▸ WORK REQUEST
Restate, word for word, each entry that follows, but skip its pictures.

▸ INFORMATION SUPPLIED
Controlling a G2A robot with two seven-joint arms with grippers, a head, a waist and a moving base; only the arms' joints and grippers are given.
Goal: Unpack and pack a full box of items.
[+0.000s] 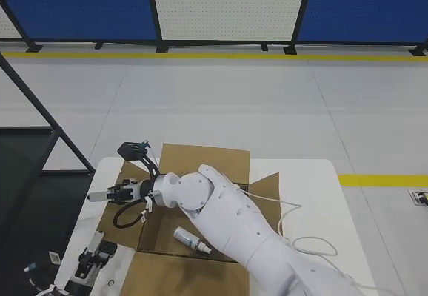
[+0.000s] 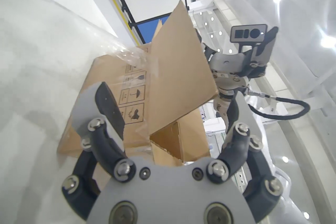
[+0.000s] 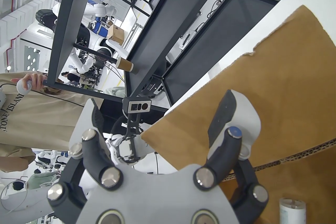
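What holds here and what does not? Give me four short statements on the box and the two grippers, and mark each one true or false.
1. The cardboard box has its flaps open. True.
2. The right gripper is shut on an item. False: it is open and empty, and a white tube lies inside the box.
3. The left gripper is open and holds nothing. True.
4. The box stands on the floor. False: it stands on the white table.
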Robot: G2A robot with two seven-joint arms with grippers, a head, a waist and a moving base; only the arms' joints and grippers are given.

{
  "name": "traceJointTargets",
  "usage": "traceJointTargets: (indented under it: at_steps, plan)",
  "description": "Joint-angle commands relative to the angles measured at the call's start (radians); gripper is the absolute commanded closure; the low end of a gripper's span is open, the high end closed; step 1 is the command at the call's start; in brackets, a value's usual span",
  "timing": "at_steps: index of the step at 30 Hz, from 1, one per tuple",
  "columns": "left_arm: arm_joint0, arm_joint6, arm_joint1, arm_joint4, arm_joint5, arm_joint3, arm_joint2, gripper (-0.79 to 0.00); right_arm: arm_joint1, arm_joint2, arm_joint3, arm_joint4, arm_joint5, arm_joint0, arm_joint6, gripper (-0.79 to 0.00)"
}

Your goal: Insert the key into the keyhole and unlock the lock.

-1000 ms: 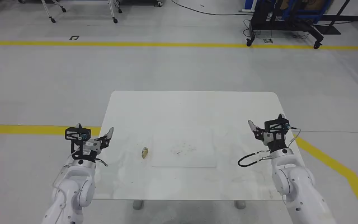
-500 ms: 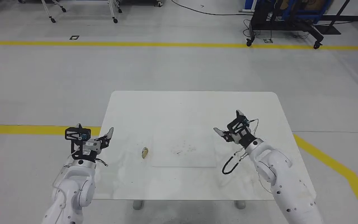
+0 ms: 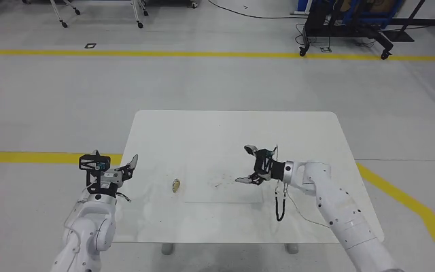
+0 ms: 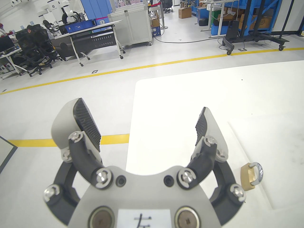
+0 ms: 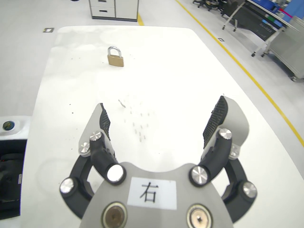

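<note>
Well, over at the table's 9 o'clock edge the left gripper hasn't stirred in the last second. It hangs there with its jaws spread wide and nothing between them.

Just inboard of it, still toward 9 o'clock from the table's middle, the brass padlock lies flat where it was. It sits right beside the edge of the white mat, shackle closed and untouched.

On the mat, between the padlock and the other arm, there's a thin sliver among some small marks. I'd guess that's the key, but it's too small to be sure.

The real change is on the far side. The right gripper was parked out at the 3 o'clock edge a second ago, and it has swung in to about the table's centre. It has turned so its fingers point toward 9 o'clock, straight at the sliver with the padlock beyond. Its jaws are wide apart and empty too.

To my eye that means the task is only starting. The right arm looks to be lining up for a first pick, probably the key. Nothing is gripped yet, and nothing has gone near the keyhole.
</note>
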Motion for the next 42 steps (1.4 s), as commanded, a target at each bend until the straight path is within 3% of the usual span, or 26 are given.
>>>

▸ WRITTEN ANSWER
Controlling a G2A robot with two seven-joint arms with grippers, a head, a waist and a moving base; only the arms' joints and grippers are given.
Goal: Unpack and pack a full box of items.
[+0.000s] 
[+0.000s] 
[+0.000s] 
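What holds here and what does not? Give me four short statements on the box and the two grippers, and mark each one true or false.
1. The cardboard box has its flaps open. True.
2. The right gripper is shut on an item. False: it is open and empty, and a white tube lies inside the box.
3. The left gripper is open and holds nothing. True.
4. The box stands on the floor. False: it stands on the white table.
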Robot: G2A robot with two seven-joint arms with grippers, a head, a waist and a moving base; only the arms' joints and grippers are given.

{
  "name": "traceJointTargets",
  "usage": "traceJointTargets: (indented under it: at_steps, plan)",
  "description": "Joint-angle commands relative to the angles measured at the call's start (radians); gripper is the absolute commanded closure; the low end of a gripper's span is open, the high end closed; step 1 is the command at the call's start; in brackets, a value's usual span",
  "timing": "at_steps: index of the step at 30 Hz, from 1, one per tuple",
  "columns": "left_arm: arm_joint0, arm_joint6, arm_joint1, arm_joint4, arm_joint5, arm_joint3, arm_joint2, gripper (-0.79 to 0.00); right_arm: arm_joint1, arm_joint2, arm_joint3, arm_joint4, arm_joint5, arm_joint0, arm_joint6, gripper (-0.79 to 0.00)"
}

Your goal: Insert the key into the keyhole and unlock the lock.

-1000 ms: 
-500 ms: 
+0 ms: 
+0 ms: 
+0 ms: 

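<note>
Well, over at the table's 9 o'clock edge the left gripper hasn't stirred in the last second. It hangs there with its jaws spread wide and nothing between them.

Just inboard of it, still toward 9 o'clock from the table's middle, the brass padlock lies flat where it was. It sits right beside the edge of the white mat, shackle closed and untouched.

On the mat, between the padlock and the other arm, there's a thin sliver among some small marks. I'd guess that's the key, but it's too small to be sure.

The real change is on the far side. The right gripper was parked out at the 3 o'clock edge a second ago, and it has swung in to about the table's centre. It has turned so its fingers point toward 9 o'clock, straight at the sliver with the padlock beyond. Its jaws are wide apart and empty too.

To my eye that means the task is only starting. The right arm looks to be lining up for a first pick, probably the key. Nothing is gripped yet, and nothing has gone near the keyhole.
</note>
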Motion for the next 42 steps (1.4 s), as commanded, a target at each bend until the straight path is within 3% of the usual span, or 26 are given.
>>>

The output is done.